The dolls correspond to people that he knows in real life: himself as
"Cap'n Hogie", the pilot; various female friends as his protectors;
and his attackers as German Nazi soldiers. A green-haired doll named Deja
Thoris is a Belgian Witch who prevents Cap'n Hogie from becoming too close with
any woman. Mark finally agrees to appear in court to deliver a victim
impact statement after much coaxing from his attorney and friends, but
upon seeing his attackers, he imagines them as Nazi soldiers shooting at him,
and becomes terrified and flees, causing the judge to postpone the hearing.
Mark falls in love with a woman named Nicol who has just moved in across the
street, whom he has added to his fantasy. Mark imagines that the doll Nicol is
in love with Cap'n Hogie, and that they get married. In real life, Mark
proposes marriage to Nicol, who tells him she wishes to remain only friends.
Mark is distraught and contemplates suicide. In his fantasies, Nicol is shot by
a Nazi, who in turn is killed by Cap'n Hogie but brought back to life, along
with other Nazi soldiers, by Deja Thoris. Cap'n Hogie realizes that Deja Thoris
is a Nazi spy, and Mark realizes that the pills that he thought were helping
him were actually hurting him. Mark pours the pills down the sink and vows to
break his addiction to them. Mark attends the rescheduled sentencing hearing
and delivers his statement. That evening Mark attends the exhibition of his
work and makes a date with his friend Roberta, who is a sales clerk at the
hobby store where he is a frequent customer. The film ends with a photograph of
the real Mark Hogancamp, who has a successful career as a photographer.
It’s odd and rather pointless given that the documentary already exists.
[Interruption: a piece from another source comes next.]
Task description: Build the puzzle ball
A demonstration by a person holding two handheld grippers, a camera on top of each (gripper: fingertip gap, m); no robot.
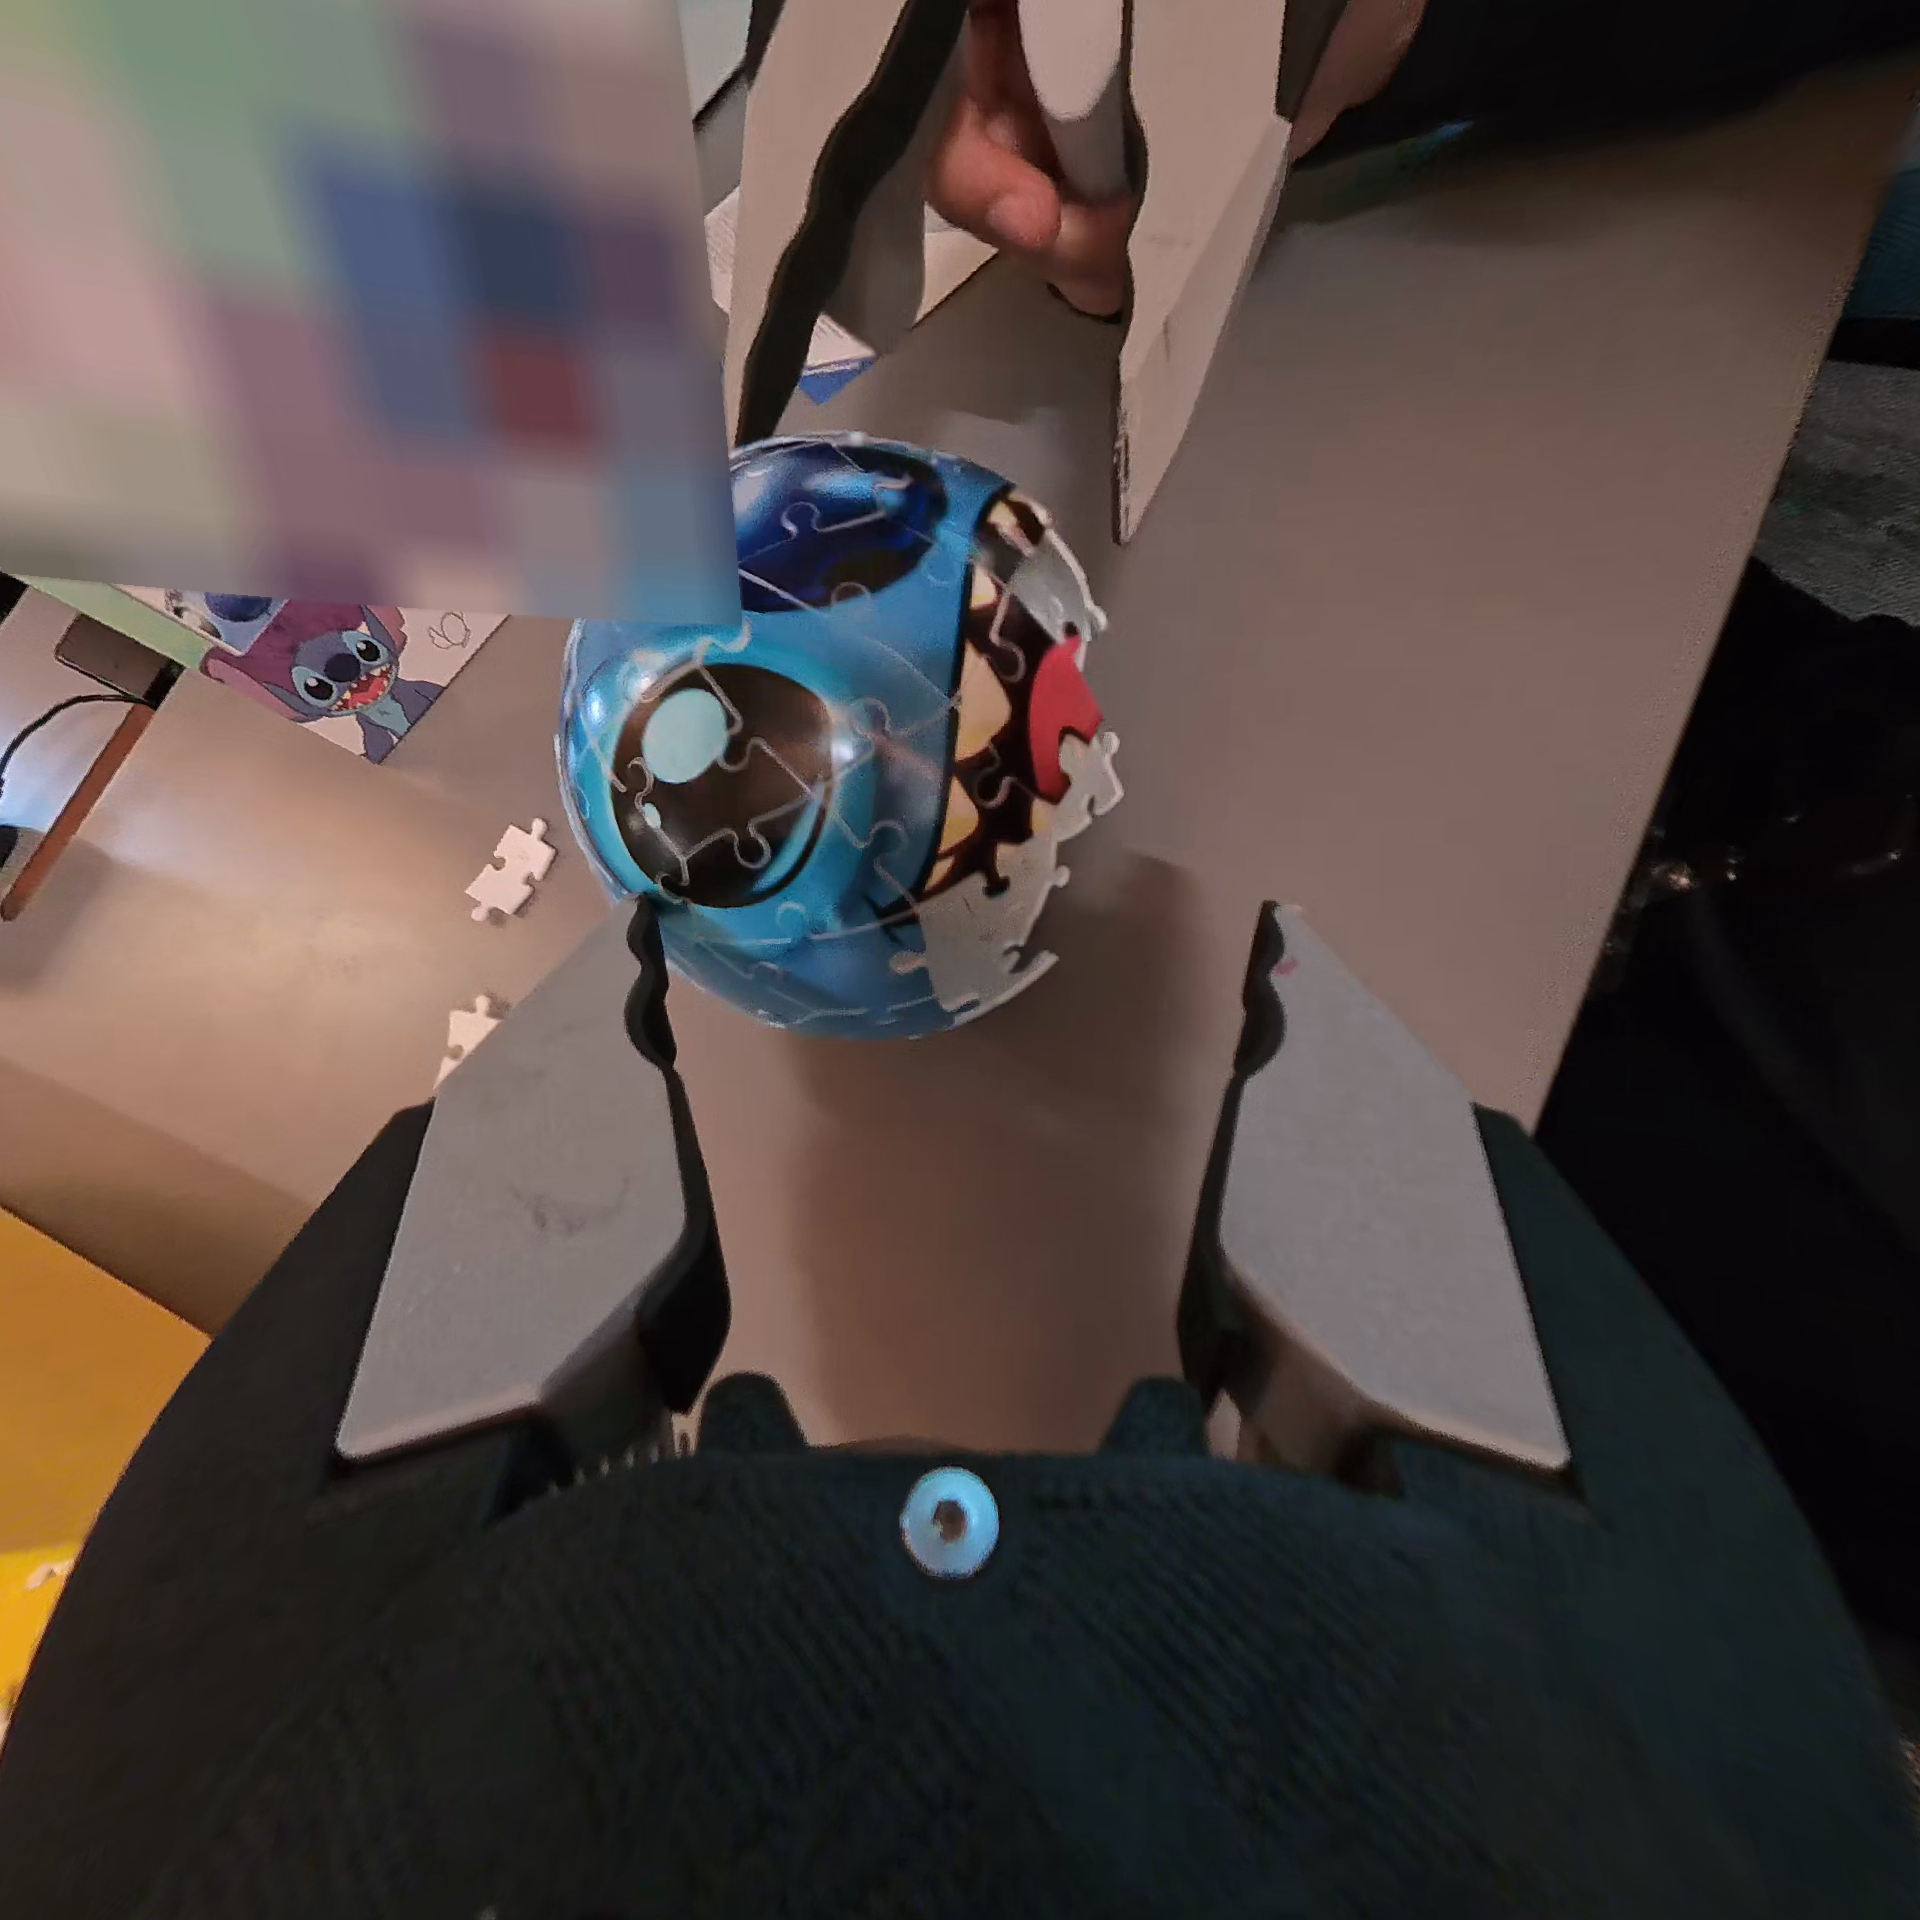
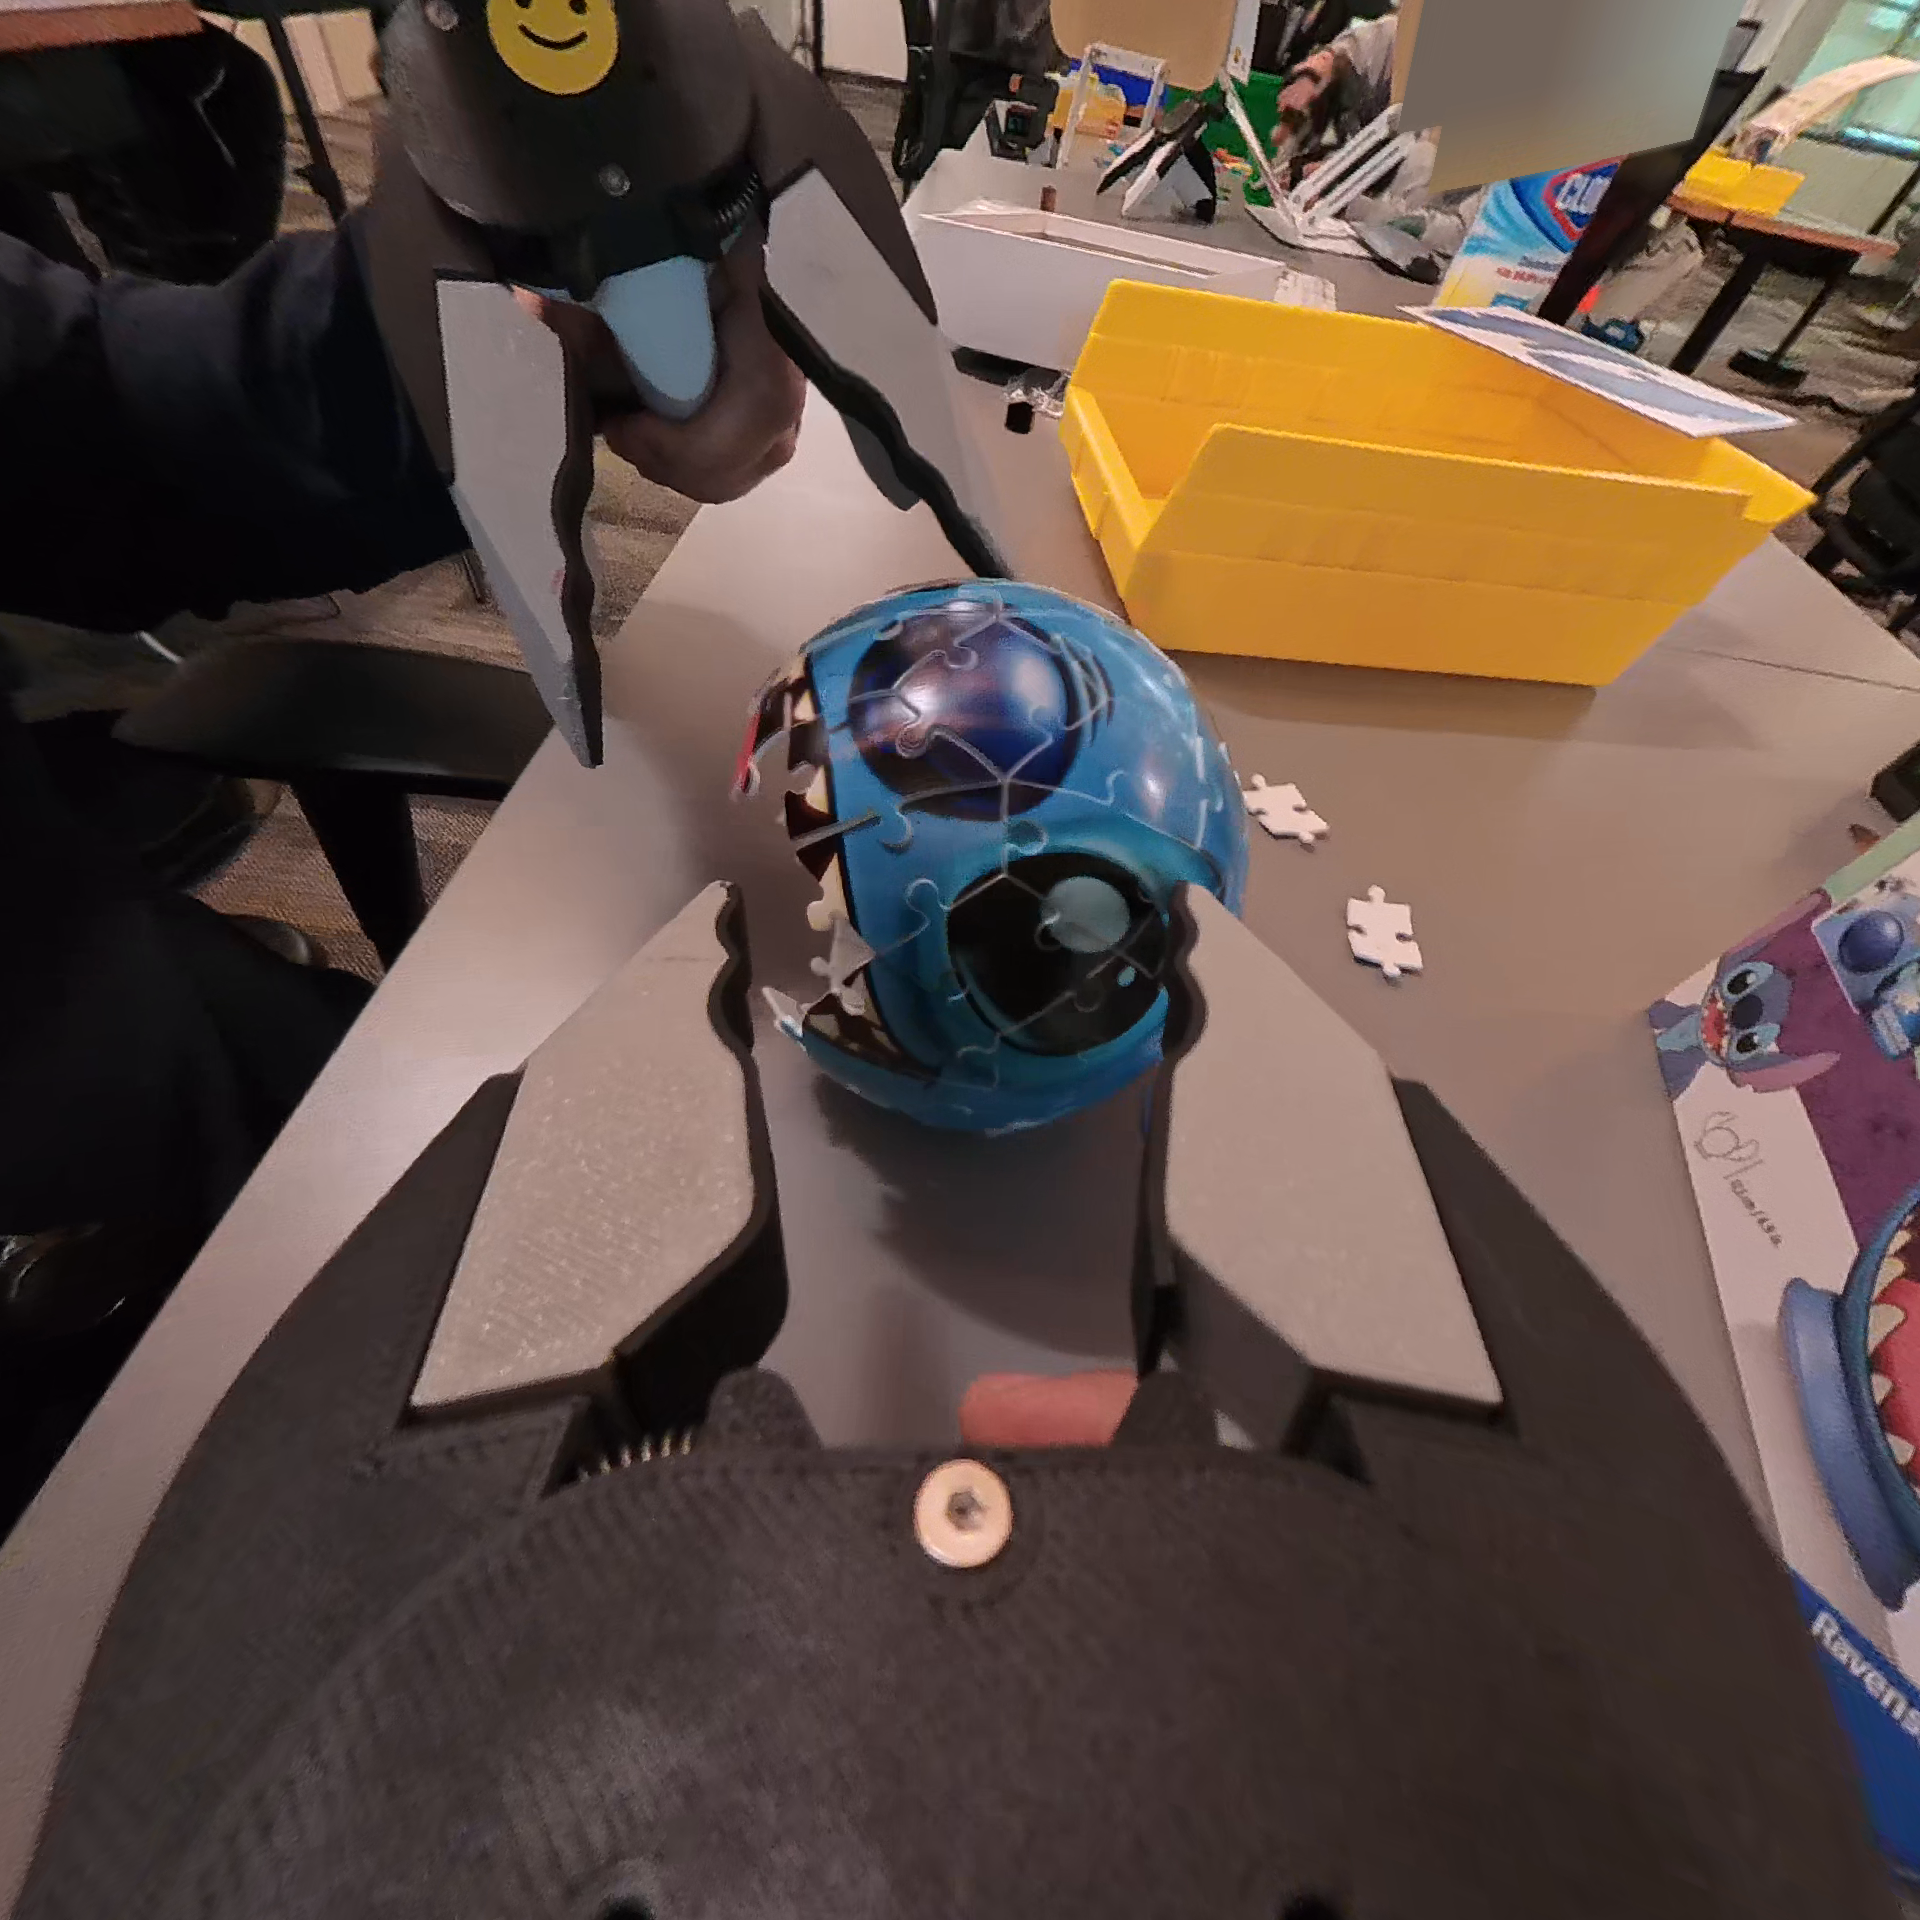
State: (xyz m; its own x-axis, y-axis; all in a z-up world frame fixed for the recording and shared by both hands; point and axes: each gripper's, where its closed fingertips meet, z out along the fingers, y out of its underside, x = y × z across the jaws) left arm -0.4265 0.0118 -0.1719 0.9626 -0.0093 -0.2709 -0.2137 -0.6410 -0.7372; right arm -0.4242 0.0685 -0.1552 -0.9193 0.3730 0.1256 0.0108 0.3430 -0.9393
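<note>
Grey, wavy-edged fingers (image 2: 1278, 1122) of the right gripper (image 2: 956, 904) stand wide apart nearest the lens, holding nothing; the right-hand one overlaps the puzzle ball's (image 2: 997, 862) side, though whether it touches cannot be told. That ball, blue with a large dark eye and a toothy mouth, rests on the grey table (image 2: 1507, 810), with an unfinished gap along the jagged mouth edge facing the table's near side. From the opposite side the left gripper (image 1: 956, 914) also spreads its fingers (image 1: 551, 1195) wide and empty, one tip just at the ball's (image 1: 831, 727) lower edge, the other well clear of it. Each gripper appears in the other's view, pointing down toward the ball, gripped by a hand (image 1: 1023, 197). Two loose white puzzle pieces (image 2: 1382, 930) lie on the table just beside the ball. Farther back sits a yellow plastic bin (image 2: 1403, 488), and the printed puzzle box (image 2: 1808, 1195) lies along the table's edge.
</note>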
However, I quite liked how the dolls looked. It’s a weird quirky idea – far
weirder than the real story – that I can’t deny I wasn’t drawn to. I think I
quite liked the look of the dolls too and I thought Steve Carell was great
too, even though he’s nothing like the real Mark Hogancamp. Hogancamp must
have agreed to it, so maybe this was an extension of one of his fantasies. In
all honesty, if Hogancamp liked it, then I like it, as any extension of his
world is a good thing. I’m not sure why Hogancamp’s attackers had to be white
supremacists as they weren’t in real life, if anything they were homophobic. In
a film that boldly explores cross dressing I don’t know why the bad guys had to
be so extreme, when average people can be bad too. Sure, Hogancamp likens them
to Nazis in his WW2 fantasy world but in the real world they were guys in a bar
and not part of an organised hate group. I am happy that they didn’t shy away
from Hogancamp’s love of women’s shoes though. It could be why the film didn’t
do so well, which makes me sad, it is either that or the doll people anyway.
Like I’ve said, I didn’t hate it, I was draw to its oddness, but it didn’t need
to exist, I’m just quite glad it does, especially as I wasn’t the one who paid
for it and lost all my money. I thought it was a little tacky inserting so many
nods to his own films though, from Back to the Future to Allied, Zemeckis had
to remind us that it was his film above all else.